As Aventuras de Tintim: O Segredo do
Licorne (The Adventures of Tintin, EUA, Nova
Zelândia, 2011) de Spielberg, que a meu ver se sai melhor em filmes de aventura
e ação, do que em melodramas piegas, já começou 2012 ganhando o Globo de Ouro, de melhor animação. Se em cinema nem sempre um currículo conta
pontos, aqui ele faz a diferença. Tendo por base três curiosas histórias de
Hergé: O Segredo do Licorne (1943), O Caranguejo das Tenazes de Ouro (1941)
e O Tesouro de Rackham, o Terrível
(1944), a responsabilidade do excelente roteiro não poderia estar em melhores
mãos: Steven Moffat (escritor de Doctor Who), Edgar Wright (diretor de Todo
Mundo Quase Morto e Scott Pilgrim
Contra o Mundo) e Joe Cornish
(diretor de Attack the Block).

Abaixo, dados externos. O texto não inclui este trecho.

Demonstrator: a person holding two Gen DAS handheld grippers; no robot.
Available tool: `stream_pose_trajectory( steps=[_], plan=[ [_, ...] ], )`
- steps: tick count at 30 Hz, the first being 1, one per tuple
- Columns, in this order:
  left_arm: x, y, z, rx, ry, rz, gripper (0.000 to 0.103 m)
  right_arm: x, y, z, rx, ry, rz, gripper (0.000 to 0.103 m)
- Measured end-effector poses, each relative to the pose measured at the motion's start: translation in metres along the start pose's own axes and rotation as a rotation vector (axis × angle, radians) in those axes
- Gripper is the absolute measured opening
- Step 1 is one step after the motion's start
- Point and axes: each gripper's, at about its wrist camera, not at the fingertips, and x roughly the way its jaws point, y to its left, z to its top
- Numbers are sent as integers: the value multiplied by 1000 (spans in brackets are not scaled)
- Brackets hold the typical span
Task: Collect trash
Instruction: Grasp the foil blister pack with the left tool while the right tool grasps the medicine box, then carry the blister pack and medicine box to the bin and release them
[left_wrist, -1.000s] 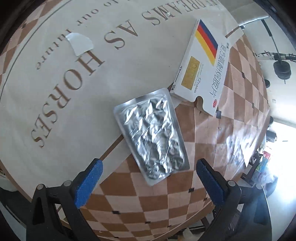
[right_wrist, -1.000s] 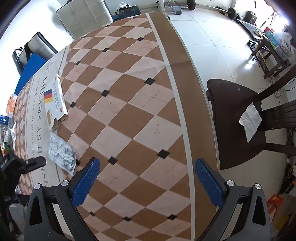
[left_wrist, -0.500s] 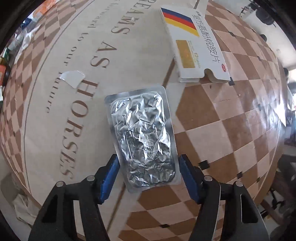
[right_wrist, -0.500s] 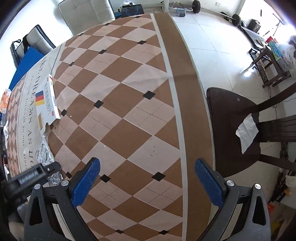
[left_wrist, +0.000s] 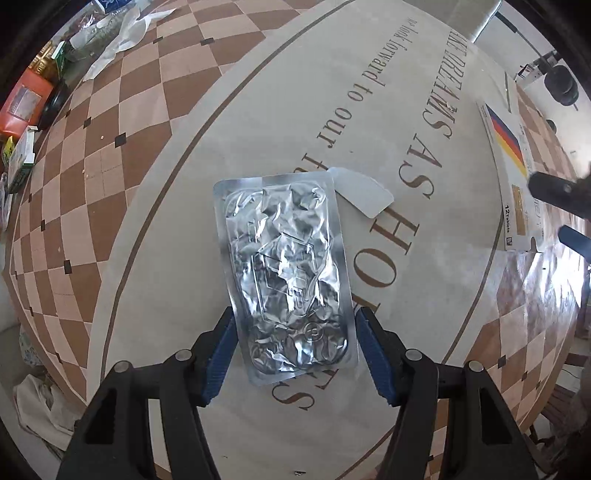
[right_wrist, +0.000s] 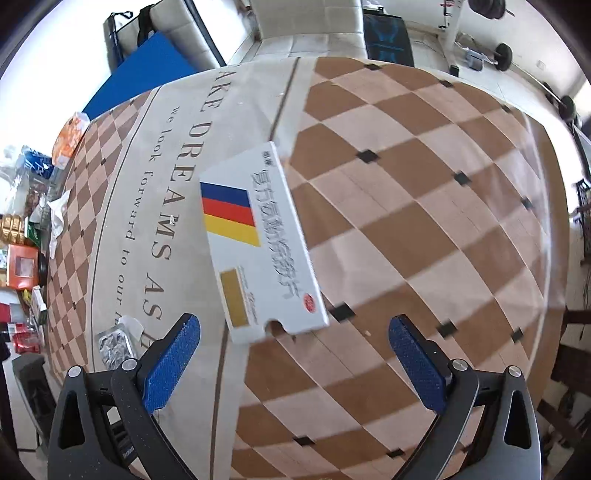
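A crumpled silver blister pack (left_wrist: 286, 273) is held between the blue pads of my left gripper (left_wrist: 293, 350), which is shut on its near end above the table. It also shows in the right wrist view (right_wrist: 112, 345). A white medicine box (right_wrist: 258, 245) with blue, red and yellow stripes lies flat on the table, just ahead of my right gripper (right_wrist: 293, 360), which is open and empty. The box shows at the right in the left wrist view (left_wrist: 511, 173). A small white paper scrap (left_wrist: 364, 195) lies beside the blister pack.
The round table (right_wrist: 424, 221) has a checked brown cloth with a beige lettered centre. Boxes, bags and wrappers (left_wrist: 33, 96) crowd its far left side. A dark chair (right_wrist: 576, 354) stands at the right edge. Gym weights (right_wrist: 502, 55) lie on the floor beyond.
My left gripper has closed on the blister pack and swung it left, next to the paper scrap. My right gripper has turned left and come up close to the medicine box.
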Motion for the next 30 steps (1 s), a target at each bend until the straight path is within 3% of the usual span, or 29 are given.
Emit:
stream_pose_trajectory(
  steps=[5,7,11,14,20,24,30],
  plan=[
    [2,-2,-1,10,-20,13,61,33,26,19,-58,29,-76,102],
    [5,-7,2,17,-21,11,61,36,33,15,-94,3,-139,77],
    [5,-8,15,25,-20,3,60,35,35,2,-131,-10,-159,75],
    [-1,-10,15,32,-30,1,60,29,29,-11,-116,2,-114,75],
    [-27,-15,-17,89,-77,-14,60,1,9,-52,-84,-20,-5,75],
    [-46,-18,-51,121,-105,-35,60,-19,-5,-91,-50,-26,62,75],
    [-72,-11,-99,171,-146,-56,60,-44,-23,-166,-30,-37,84,75]
  ],
)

Um
escocês e dois ingleses que sabem muito bem como falar com o público
infantojuvenil, principalmente com aquele adolescente que odeia mesmice.
Esta
primeira animação (de três), que procura ser fiel aos quadrinhos (adaptando e
não recriando), serve como um cartão de visitas, apresentando (principalmente
para o público americano que não conhece Tintim)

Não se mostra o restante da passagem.